When you accept Jesus in your life He sends down the sweet Holy Spirit who changes your mind set. Well, it’s not enough to change only the mind set, but he changes your heart where all pride and wickedness dwells. Some time back I had a heated argument with a cashier at “Treats” a store here on campus and ever since that day, I harbored so much bitterness towards the cashier and the shop itself. Every time I would pass with my head faced on the other direction, so disgusted by the side of this lady. I realize that usually when I’m stressed I snap a lot at people but anyway this is what caused the argument: I got into the shop and stood on what appeared as a line. So I’m thinking to myself that this cashier is busy helping the person in front of me only to see her helping other people who came by and continued chatting with her friend in front of me. After a while she said rudely, “Sister, can you be helped?” I told her what I wanted putting the money on the counter. And then she said, “I’m the one selling to you; you must give the money on my hand!” Immediately, I busted out saying, “I will put the money wherever I want to put it!” So that turned into a big argument and I was fuming. I felt that she is a typical cashier, I am a customer in the University, she is under my mercy, and she must apologize for doing me wrong! After a while she kept quiet while I kept blabbering telling the owner of the store how rude that woman is, every customer in the shop looked at me and giggled as I made a fool out of myself. When I walked back to my place I felt the Holy Spirit saying to me, “If everyone in that shop had to read your blogs, would they think that you’re the same person who wrote all that?” If they saw you lift your hands in the church, would they still think that you’re the same person? (Out of the same mouth proceedeth blessings and cursing. My brethren, these things ought not so to be. James3:10).

I’m not going to wear any Christian band, or place bible verses all over my room, if I’m not going to be humble. I mean, it’s pointless?

A few days ago after such a long time with battling with anger and bitterness towards the woman I told myself that I’m going to go into that store, and humbly buy from that lady, and I mean giving the money right into her hand where she wants it. She was busy singing, looking all busy, while I just looked at her with no emotions of anger. I said, I’d rather look like a fool and humble myself but I’m not going to carry bitterness all my life because of a single incidence that could be solved. I might feel like she’s of lower class compared to me but to God we are all the same. Humility is the quality of not thinking that you are better than other people. Have you seen how when you need somebody’s help they make you feel so inferior? Or rather, have you noticed how you make other people feel so inferior when they need your help? That is not a good state to be in. One day I was walking back from school and this garden man kept hollering at me. I was really annoyed and just rudely asked him what he wants. Humbly he told me to lift my bag up because I was dragging it on the dusty road. I said to God, I’m sorry for being so rude. Please teach me how to treat people better.
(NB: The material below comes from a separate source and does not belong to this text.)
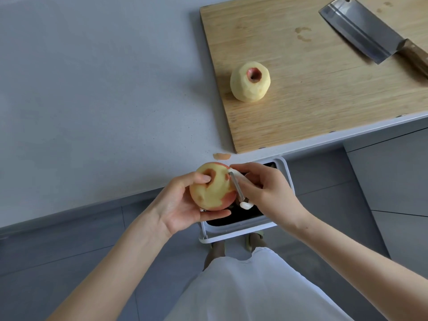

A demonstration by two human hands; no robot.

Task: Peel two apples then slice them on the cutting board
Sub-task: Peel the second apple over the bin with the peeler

Whether they are garden men, or cleaners, of a lower creed, not seeming as spiritually mature, but Lord just help me to treat people better. (Humble yourselves therefore under the mighty hand of God, that he may exalt you in due time. 1Peter5:6)

While chilling with my housemates during the poitjiekos and fire, one of my housemates asked me to pass him the vodka that they were drinking. I just felt the need to just start telling everybody how I don’t pass people alcohol, and how I don’t drink alcohol anymore and how much I’ve changed. One of my housemate’s friends who saw me at that “Big Party” (That actually led to my salvation and me starting this blog) last year while still staying in Brandwag laughed saying, “Really? You? Changed? Do you remember that party?” It felt as if I was boasting about my self- righteousness in the midst of people drinking, I mean the world will always perceive your testimony in a wrong way. Sometimes the best thing is to be still. Stop being a blabbermouth about how much you’ve changed or how you no more do certain things, but allow people to see that change in you. (Don’t let anyone look down on you because you are young, but set an example for the believers in speech, in conduct, in love, in faith, and in purity. 1Timothy4:12). People will only see the change through how you conduct yourself and not through your announcements!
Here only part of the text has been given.